Task objective: Only an exact, line-for-line copy of the data will serve as the answer.

Collected data:
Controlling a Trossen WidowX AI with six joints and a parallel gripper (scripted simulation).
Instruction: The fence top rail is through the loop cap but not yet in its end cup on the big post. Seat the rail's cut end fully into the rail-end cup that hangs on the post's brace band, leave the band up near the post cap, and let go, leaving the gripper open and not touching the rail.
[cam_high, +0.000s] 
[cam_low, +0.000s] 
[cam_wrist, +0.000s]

Written solution:
Controlling a Trossen WidowX AI with six joints and a parallel gripper (scripted simulation).
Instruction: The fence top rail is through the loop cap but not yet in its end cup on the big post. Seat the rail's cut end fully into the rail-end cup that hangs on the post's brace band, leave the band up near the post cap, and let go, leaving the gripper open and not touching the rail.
[cam_high, +0.000s] 
[cam_low, +0.000s] 
[cam_wrist, +0.000s]

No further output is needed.